For the half-year to 30 June 2014, the IPKat's regular team is supplemented by contributions from guest bloggers Alberto Bellan, Darren Meale and Nadia Zegze.

Two of our regular Kats are currently on blogging sabbaticals. They are David Brophy and Catherine Lee.

Monday, 9 July 2007

Latest JIPLP; Request for help

"Making the innocent pay" is the title of this month's editorial in the Journal of Intellectual Property Law & Practice, the Oxford University Press IP monthly (home page here). This piece considers the aftermath of Unilin Beheer BV v Berry Floor NV Information Management Consultancy Limited [2007] EWCA Civ 364, a decision in which the Court of Appeal sought to justify an award of damages for infringement of a patent that should never have been granted and which was therefore invalid. You can read this editorial, together with all the past year's editorials, for free if you click here. Other content in this issue includes

* "Patent prosecution history as a predictor of re-examination success" by John Anderton, analysing the ability to predict the likely outcome of a re-examination, only based on the prosecution history of the patent, by examining the data available from patent prosecution and re-examination proceedings, the methods used in collecting it and the measures used in analysing re-examination outcomes;

* "Belgian newspapers v Google News: 2–0" by Benoit Van Asbroeck and Maud Cock, on the resistance of Belgian newspapers to having their content conveniently hyperlinked and served up for the enjoyment of Google search facilities (abstract here);

* "Copyright in custom code: Who owns commissioned software?" by T. J. McIntyre, this being a detailed and thoughtful analysis of the key issues and the manner in which case law has addressed them (abstract here).

You can view the content of the current JIPLP here.
Guidance for would-be authors here; subscription details here; free sample issue here; Editorial board members here


One of the IPKat's curious friends has emailed him to ask the following question:
"In the US, an online service provider (OSP) needs to meet a few requirements in order to benefit from the Digital Millennium Copyright Act (DMCA) safe harbour protection for third party content:

1. posting a copyright policy, including termination of repeat infringers;

2. enforcing the policy;

3. registering an agent to receive notices of infringement in the US Copyright Office;

This is particularly relevant for sites such as YouTube. which feature user-generated content.

In contrast, in the European Union and in Israel, an OSP doesn't actually need to register anywhere or take specific steps (other than take down in response to notices) in order to benefit from DMCA-like safe harbour protection from third party infringing content.

Does anyone know if there are any specific legal requirements (like registration with the national copyright office, or posting something specific on the OSP's website) to benefit from DMCA-like protection in Japan, China, Korea, Singapore or Australia?
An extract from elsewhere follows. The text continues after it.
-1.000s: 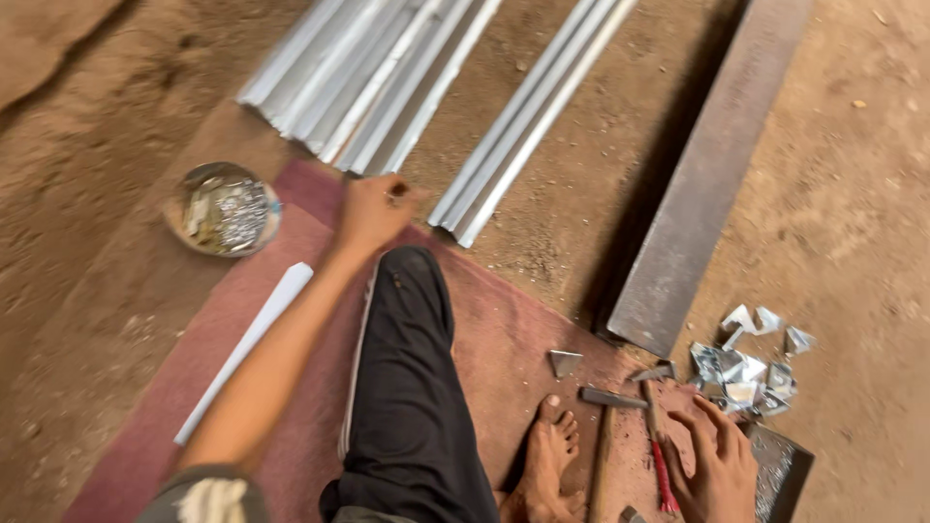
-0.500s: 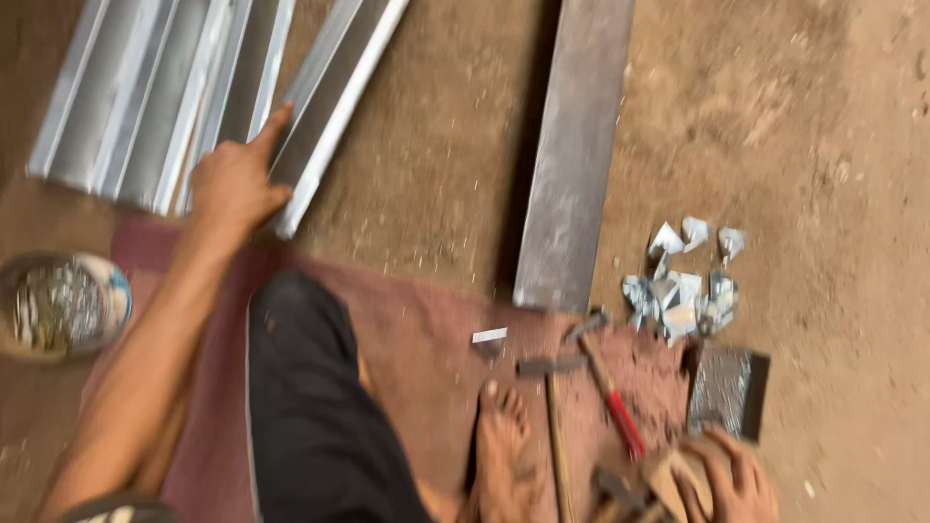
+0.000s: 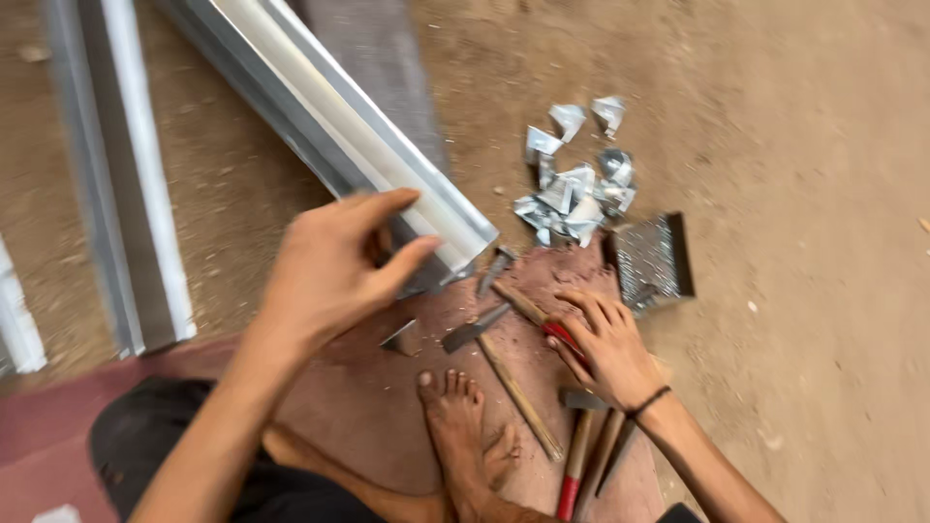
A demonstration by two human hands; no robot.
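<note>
**K:** Left hand is clamped on the near end of a long galvanised metal channel, thumb over the top flange, fingers curled round the side. Channel runs from the grip up toward the top-left corner of the view, near end lifted over the far edge of the reddish mat.

**R:** Right hand?

**K:** Right hand lies palm down on the tools at the mat's right side, fingers spread over a red-handled tool. Touching it for sure; can't tell if it's actually gripped. Dark band on that wrist.

**R:** What else is on the mat?

**K:** Wooden-handled hammer lying diagonally, head just beside the channel's end, shaft passing the bare foot. Second hammer, red and wood handle, below the right hand, near the mat's lower edge. Small bent metal piece under the left hand. Another small grey tool touching or just beside the channel end, too blurred to name.

**R:** Off the mat?

**K:** Pile of cut sheet-metal scraps on the dirt just past the mat's far-right corner. Dark perforated metal block right of that corner, near the scraps. Two more channels lie on the dirt to the left, well apart from the held one. Flat grey plank sits behind the held channel.
</note>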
More generally, has anyone come across a compilation of the worldwide requirements in this area in order to benefit from DMCA-like protection from third party content posted to a website?"
Resisting the temptation to give his own answers, the IPKat thinks it might be prudent to throw the questions out to this weblog's more responsible readership, in the hope of getting some correct answers. If you can be of any assistance, please email team blogger Jeremy here and he'll forward your response to the inquisitive questioner.

3 comments:

TJ McIntyre said...

The full text of the "Copyright in Custom Code" article is available to non subscribers via my blog.

Anonymous said...

Comment on the editorial in JIPLP.

Editorial states ...."The recent ruling of the Court of Appeal in Unilin Beheer BV v Berry Floor NV Information Management Consultancy Limited, 25 April 2007 [2007] EWCA Civ 364, is one such case. In brief, following a vigorously contested patent infringement action and a counterclaim for invalidity in the UK, the claimant's patent was held valid and infringed. The successful patent owner was held to be entitled to damages and to costs, both of which were substantial. Subsequently, in opposition proceedings before the European Patent Office, the claimant's patent was held to be invalid. One of the questions for the Court of Appeal to resolve was whether the claimant was entitled to receive damages for patent infringement when the patent should never have been granted."

Not sure if this is correct. Wasn't the Unilin patent ultimately upheld at the EPO? My understanding is that it got through the opposition division, and was under appeal, and went up to the Enlarged Board with all the other divisionals cases (and consolidated with G1 / 05). As it turned out (i.e. following the Jacob decision in the Court of Appeal), G1 / 05 has now come out, the current divisionals practice is maintained (which, incidentally, was something on which IPKat breathed a sigh of relief last week), and the Unilin patent was maintained.

Jacob's judgment was looking at the situation of "what IF the patent is ultimately held invalid by the EPO".

Anonymous said...

What a co-incidence; the Unilin EP-B2 is published today.